Pour les fruits secs, leurs petites tailles permettent leur transport par les fourmis. Dans la fourmilière fruit et graine servent de nourriture, le résultat est donc négatif pour la plante. Par contre, au cours du long périple qui mène une fourmi vers sa colonie, de nombreuses graines sont perdues et c'est ainsi qu'a lieu la dissémination de la plante.
Le festival des inventions pour disperser les graines
Quelle créativité ! Voici les principales inventions des plantes leurs permettant de disséminer leurs graines sans l'aide des animaux
Même lorsqu'on est une plante basse on peut profiter du vent, les fruits du pissenlit sont de minuscules parachutes qui s'envolent au moindre courant d'air
Le premier est un buisson, le second une herbe et les deux ont la même technique de dispersion.

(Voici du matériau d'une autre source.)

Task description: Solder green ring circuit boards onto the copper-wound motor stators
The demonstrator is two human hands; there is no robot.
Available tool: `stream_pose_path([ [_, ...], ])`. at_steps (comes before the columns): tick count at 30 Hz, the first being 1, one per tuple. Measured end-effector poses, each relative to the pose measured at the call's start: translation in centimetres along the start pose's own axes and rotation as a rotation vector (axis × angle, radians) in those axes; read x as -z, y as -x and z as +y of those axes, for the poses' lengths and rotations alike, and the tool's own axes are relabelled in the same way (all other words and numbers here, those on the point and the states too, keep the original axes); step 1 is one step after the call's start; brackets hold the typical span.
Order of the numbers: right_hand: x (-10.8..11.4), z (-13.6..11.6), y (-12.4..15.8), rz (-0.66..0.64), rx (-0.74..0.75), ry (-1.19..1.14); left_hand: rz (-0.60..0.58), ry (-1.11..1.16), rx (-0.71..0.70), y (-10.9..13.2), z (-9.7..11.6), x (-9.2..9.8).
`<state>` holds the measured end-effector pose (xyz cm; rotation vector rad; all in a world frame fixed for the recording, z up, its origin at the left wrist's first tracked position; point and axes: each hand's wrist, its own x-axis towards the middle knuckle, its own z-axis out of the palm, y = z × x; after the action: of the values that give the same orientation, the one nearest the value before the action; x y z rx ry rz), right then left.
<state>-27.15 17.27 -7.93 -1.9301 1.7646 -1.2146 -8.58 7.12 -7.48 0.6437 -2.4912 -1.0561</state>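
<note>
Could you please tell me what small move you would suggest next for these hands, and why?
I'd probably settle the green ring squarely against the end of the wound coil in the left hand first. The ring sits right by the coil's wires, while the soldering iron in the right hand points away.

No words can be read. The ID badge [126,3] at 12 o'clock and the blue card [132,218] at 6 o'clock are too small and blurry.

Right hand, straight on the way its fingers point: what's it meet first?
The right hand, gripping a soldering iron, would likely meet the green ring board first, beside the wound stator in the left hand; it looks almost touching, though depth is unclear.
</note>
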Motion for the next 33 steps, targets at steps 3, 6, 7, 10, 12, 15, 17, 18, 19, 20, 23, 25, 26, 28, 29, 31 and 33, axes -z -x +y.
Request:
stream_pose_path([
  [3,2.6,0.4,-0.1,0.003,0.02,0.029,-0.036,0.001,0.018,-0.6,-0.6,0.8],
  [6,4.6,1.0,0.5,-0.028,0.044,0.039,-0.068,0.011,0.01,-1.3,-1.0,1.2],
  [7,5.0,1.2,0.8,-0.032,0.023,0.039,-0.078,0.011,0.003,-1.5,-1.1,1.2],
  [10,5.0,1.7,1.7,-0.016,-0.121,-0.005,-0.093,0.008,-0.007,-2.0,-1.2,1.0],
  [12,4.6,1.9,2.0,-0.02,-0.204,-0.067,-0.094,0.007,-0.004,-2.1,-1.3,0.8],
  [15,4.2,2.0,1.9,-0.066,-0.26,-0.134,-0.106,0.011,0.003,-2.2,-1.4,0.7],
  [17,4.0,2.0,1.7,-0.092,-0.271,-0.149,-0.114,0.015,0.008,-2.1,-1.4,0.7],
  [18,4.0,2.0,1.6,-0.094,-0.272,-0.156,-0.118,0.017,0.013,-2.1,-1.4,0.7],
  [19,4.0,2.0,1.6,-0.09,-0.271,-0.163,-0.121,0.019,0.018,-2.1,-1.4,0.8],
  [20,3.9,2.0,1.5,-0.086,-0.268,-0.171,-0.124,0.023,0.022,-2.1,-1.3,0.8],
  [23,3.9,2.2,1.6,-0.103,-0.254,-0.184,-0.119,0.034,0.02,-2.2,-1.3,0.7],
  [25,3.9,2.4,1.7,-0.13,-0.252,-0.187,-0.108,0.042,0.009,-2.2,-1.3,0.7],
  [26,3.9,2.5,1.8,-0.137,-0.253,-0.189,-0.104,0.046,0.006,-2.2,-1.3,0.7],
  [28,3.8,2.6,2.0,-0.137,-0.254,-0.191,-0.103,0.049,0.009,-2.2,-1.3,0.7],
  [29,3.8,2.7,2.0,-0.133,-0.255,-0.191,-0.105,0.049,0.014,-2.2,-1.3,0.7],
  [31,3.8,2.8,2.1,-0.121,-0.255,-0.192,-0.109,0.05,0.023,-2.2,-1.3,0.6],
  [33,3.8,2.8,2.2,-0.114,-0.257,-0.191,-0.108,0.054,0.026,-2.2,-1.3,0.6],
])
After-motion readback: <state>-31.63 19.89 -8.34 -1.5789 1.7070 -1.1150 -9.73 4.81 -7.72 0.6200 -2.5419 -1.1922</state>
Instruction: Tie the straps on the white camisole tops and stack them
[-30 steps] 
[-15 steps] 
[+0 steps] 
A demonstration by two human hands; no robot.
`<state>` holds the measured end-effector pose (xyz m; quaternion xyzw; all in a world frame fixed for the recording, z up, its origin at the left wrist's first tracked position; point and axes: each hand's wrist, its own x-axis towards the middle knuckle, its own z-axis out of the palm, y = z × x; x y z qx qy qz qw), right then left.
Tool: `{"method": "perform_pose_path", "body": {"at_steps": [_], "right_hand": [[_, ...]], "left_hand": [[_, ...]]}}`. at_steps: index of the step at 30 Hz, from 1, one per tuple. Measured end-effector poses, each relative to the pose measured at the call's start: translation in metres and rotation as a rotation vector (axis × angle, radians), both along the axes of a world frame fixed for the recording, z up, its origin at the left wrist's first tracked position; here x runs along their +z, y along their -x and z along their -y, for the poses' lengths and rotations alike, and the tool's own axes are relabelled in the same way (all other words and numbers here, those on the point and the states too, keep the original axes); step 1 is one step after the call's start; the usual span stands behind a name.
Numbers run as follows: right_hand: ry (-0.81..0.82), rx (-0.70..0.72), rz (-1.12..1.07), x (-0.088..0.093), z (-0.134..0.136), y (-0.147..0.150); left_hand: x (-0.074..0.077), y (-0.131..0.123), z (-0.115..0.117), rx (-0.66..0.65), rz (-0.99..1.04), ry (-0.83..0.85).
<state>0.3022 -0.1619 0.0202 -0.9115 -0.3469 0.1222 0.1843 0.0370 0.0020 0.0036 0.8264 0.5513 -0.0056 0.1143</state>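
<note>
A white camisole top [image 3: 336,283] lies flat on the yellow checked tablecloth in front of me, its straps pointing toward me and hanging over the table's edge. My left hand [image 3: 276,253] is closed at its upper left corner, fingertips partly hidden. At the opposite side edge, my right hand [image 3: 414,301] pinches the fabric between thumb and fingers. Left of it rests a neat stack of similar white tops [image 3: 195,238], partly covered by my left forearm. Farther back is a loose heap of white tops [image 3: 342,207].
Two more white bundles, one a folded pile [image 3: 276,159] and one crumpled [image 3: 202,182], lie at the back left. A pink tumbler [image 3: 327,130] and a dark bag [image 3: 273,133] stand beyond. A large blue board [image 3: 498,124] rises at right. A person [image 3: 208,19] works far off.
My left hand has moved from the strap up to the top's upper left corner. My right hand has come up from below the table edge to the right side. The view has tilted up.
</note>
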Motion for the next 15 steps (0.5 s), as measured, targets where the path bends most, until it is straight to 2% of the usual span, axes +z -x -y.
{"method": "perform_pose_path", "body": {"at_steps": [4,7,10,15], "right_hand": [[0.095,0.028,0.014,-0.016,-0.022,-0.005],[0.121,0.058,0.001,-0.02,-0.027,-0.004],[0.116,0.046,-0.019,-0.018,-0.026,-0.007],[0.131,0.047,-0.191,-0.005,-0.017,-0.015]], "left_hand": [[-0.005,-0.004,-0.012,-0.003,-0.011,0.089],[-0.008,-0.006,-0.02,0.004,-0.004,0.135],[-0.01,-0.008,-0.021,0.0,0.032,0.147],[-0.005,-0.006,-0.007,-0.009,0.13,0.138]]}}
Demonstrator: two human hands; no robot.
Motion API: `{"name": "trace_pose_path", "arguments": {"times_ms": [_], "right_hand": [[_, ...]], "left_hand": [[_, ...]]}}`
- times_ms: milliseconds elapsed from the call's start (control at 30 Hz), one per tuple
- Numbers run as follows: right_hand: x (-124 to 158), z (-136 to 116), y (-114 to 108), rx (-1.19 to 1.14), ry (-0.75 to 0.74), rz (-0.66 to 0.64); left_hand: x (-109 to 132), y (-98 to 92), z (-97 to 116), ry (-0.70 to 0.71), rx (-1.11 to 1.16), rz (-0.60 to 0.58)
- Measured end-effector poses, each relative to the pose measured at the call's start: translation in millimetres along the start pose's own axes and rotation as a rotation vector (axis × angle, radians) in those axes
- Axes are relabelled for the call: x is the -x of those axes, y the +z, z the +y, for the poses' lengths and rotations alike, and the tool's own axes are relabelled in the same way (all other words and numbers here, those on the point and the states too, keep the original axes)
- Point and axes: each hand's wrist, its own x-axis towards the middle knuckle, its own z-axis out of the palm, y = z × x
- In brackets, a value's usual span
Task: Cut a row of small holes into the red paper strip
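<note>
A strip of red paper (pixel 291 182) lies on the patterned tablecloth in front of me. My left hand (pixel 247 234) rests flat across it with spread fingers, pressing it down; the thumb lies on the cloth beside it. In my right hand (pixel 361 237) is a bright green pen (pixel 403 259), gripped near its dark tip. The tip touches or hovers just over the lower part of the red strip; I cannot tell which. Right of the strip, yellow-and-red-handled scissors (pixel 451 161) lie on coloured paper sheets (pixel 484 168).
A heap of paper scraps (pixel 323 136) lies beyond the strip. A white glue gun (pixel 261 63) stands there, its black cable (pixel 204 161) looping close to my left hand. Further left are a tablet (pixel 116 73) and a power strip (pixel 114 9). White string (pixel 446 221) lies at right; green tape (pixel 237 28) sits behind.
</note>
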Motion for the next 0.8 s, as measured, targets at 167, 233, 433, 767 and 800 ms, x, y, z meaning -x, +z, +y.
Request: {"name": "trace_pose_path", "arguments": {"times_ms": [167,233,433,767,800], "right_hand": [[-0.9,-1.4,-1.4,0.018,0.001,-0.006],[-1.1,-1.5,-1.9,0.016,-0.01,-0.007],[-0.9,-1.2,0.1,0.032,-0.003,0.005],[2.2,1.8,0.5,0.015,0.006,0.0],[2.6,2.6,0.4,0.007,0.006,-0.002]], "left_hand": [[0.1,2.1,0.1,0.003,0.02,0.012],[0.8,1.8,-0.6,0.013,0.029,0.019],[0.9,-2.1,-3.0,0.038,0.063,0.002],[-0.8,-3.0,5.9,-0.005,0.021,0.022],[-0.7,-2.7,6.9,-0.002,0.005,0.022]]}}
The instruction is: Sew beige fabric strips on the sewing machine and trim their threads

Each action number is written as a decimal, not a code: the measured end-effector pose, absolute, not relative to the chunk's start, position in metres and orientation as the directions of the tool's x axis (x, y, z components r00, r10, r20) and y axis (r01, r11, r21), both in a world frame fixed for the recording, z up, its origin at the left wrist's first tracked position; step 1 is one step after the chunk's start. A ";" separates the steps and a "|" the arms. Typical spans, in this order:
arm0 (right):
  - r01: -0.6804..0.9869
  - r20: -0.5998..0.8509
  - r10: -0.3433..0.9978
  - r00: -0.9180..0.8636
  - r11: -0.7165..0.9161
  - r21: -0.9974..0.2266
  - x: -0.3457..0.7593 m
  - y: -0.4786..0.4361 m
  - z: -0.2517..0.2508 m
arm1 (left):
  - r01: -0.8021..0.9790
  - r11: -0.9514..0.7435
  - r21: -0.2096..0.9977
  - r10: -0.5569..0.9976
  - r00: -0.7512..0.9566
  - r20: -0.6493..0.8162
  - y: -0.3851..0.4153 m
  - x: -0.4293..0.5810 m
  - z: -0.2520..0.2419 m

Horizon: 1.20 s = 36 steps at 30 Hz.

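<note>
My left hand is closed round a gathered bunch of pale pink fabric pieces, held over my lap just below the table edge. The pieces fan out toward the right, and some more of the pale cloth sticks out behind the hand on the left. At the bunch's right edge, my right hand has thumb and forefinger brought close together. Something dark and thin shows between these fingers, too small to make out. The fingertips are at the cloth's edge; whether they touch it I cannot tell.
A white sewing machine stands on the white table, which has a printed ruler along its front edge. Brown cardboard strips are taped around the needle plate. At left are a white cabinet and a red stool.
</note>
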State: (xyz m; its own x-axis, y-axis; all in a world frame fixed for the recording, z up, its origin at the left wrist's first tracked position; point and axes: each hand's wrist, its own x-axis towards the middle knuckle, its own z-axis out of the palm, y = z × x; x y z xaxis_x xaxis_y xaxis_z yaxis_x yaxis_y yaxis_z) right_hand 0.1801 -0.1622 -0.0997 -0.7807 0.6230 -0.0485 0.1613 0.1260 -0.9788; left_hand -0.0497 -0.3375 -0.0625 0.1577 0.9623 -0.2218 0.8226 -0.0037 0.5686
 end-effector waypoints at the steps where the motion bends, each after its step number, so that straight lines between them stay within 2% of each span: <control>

Le fruit en murissant à ses parois qui se tendent et finissent par lâcher subitement en éjectant au loin les graines comme les boulets d'une catapulte
Se servir des animaux sans rien leur donner est la stratégie de la luzerne dont les fruits munis de crochets s'accrochent au pelage des mammifères (et aux lacets des homo sapiens) puis se décrochent lorsqu'ils font leur toilette.
Encore plus fort, le cornichon d'ane à des fruits dont l'intérieur va accumuler du gaz. Mis sous pression, le fruit, à la moindre vibration finit par exploser en libérant graine et pulpe, une dissémination originale.
Les exemples n'en finissent pas, graines équipées d'un petit appendice spécial fourmis, fruit salière du coquelicot ou pulpe collante du fruit du gui (voir article sur le gui ici). Une énorme diversité de fruits pour répondre au même objectif : disséminer les graines pour sauver son espèce.